Monday, January 10, 2011

Upon Rocky Shores

I'm not sure I can add anything to the conversation surrounding the tragedy in Tucson this weekend.  That our current environment could become so caustic that such a thing is even conceivable leaves me nearly without words.  Nearly.

I strongly support the 2nd Amendment, as I do the rest of the Bill of Rights.  I consider it the numeration of the "right of self-defense," and therefore confers with it the right to ownership and use of any weapon necessary for the pursuit of that right.  I believe that a law-abiding citizen should have the right to arm him or herself according to his or her conscience, and the strictures of legitimate possible necessity.  We do no one a service but the worst among us to disarm honest citizens and thus create a class of easy prey for the predators to feed upon.

But I have no issue with background checks and other efforts to keep deadly weapons out of the hands of those who would wreak havoc because of their stupidity, insanity, or callousness.  It's unfortunate that this young man, having long been showing the signs of being a potential danger to himself and others, hadn't lived in a place a little more... self aware than Arizona.

It says a lot that when news of the shooting went out, some of those who knew him immediately suspected that he might be the shooter.  This wasn't the "quiet kid" who "no one could have imagined" would do such a thing.  Quite the opposite.  He was, instead, voted--at least in the minds of many who knew him--as the one 'most likely to...'

Problem is that mental health--and health in general, when you get right down to it--isn't a personal problem, nor a matter of 'personal responsibility.'  To safeguard our communities, we need to know where risks might exist, and have the means with which to do something to allay those risks to the best of our ability.

I will not blame the tool, for a tool has no say in the manner in which it is used.  A human does not require a gun to kill, but a gun does require a human hand, and a mind capable of conceiving of the action.

Many are also using this tragedy to highlight the dangerous and now deadly rhetoric of violence that has become all too common in today's political landscape.  The "2nd Amendment Remedies" and "Don't Retreat, Reload" statements by people who should damn well know better.  Like the death of Dr. George Tiller (called "Tiller the Killer") at the hands of a radical anti-abortionist, this may be another one of those "will someone not rid me of this troublesome priest" moment, where those who instigate certain actions through their amplified voice, manage to skate away unblemished by virtue of their option of "plausible deniability."

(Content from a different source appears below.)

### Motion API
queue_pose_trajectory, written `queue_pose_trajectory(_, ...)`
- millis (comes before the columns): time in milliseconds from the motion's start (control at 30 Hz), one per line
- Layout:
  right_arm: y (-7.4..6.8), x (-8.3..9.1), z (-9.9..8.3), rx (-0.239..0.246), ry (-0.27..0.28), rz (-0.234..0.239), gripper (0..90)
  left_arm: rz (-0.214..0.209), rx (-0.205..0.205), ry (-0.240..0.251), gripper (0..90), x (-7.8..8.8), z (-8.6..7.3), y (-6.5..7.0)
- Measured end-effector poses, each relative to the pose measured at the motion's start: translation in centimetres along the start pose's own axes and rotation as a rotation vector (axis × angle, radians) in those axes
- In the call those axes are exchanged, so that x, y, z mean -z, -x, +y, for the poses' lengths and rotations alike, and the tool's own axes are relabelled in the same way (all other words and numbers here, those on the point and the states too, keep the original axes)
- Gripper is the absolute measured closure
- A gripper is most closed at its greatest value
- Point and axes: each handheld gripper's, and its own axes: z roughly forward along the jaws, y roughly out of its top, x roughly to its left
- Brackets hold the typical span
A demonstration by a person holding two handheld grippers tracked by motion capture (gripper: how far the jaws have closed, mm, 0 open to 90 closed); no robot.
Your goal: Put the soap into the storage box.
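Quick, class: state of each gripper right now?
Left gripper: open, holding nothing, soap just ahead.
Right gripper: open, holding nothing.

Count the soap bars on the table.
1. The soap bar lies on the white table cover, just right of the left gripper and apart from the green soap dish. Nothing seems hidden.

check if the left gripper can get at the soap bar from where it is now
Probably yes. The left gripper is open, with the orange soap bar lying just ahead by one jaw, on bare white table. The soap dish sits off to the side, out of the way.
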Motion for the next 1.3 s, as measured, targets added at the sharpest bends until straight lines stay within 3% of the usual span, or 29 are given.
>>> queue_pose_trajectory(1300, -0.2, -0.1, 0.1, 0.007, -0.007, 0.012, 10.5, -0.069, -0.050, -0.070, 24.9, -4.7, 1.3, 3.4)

But the fact is that this drum is already being beaten hard and fast, and I need not add my voice to it.

Instead I believe it's an argument for comprehensive health care, not an environment in which we're simply 'on our own' until we fall on our face, or "lose it" in a big way and do something horrific because there is no system in place to catch us as we stumble.  We are not alone in this, and one of the greatest moral crimes of the right wing is to suggest we are.  The health of our neighbors--be it physical or mental--does effect each and every one of us.

Jared Loughner was sent away from college with the suggestion to seek counseling before he might return.  He did not, but who knows if that's because he refused, or could not possibly hope to pay for it.  We should not live in a society in which disturbed individuals drift alone on a sea of distress until they come crashing upon rocky shores.  We should be better than this.

I'm all for individual liberty.  I'm all for individual civil rights.  But to suggest that somehow offering healthcare to all without forcing us into debt somehow restricts our rights is simply insane.  And even in the atmosphere of hate and division spread so casually through the media, perhaps this tragedy would never have happened had Loughner received timely intervention with regards to his mental health issues.  This is something we'll never know.

But we can speculate.

Actions have consequences.  So, it seems, does inaction.

And I'd like to finish this up by submitting to you all the words of two other fine writers sharing their own personal perspective on the tragedy.

The Greatest Tragedy

The Wrath of Fools


M Pax said...

Good article. The lack of mental health care has been a long standing problem. You can not depend on the person needing the help to get it and in many cases those desperate for help are unable to attain it.

Dracowin said...

Speaking from my own experience, mental health care is even harder to get than physical care when you don't have the means to pay. When I was almost completely unable to function due to depression and seeking help so I could get healthy and return to work I hit roadblocks everywhere I turned. I remember speaking with an interviewer (not even a health professional) when trying to get into one program. As I sat there with tears streaming down my face explaining that I really just wanted to die she said she didn't think my case was serious enough for their program. This after a different program told me I was too high a suicide risk for theirs. After leaving I sat in my car crying and debating whether I should just end it then and there. Had my borderline disorder that was later diagnosed been just a bit more severe I could easily have ended up going back in the place with a weapon and "showing them" just how bad my situation was. I have to admit the idea did cross my mind - I was that bad at the time.
We need healthcare access for everyone. It won't stop the talk from those in the spotlight, but it just might prevent it from leading someone else to cause further tragedy.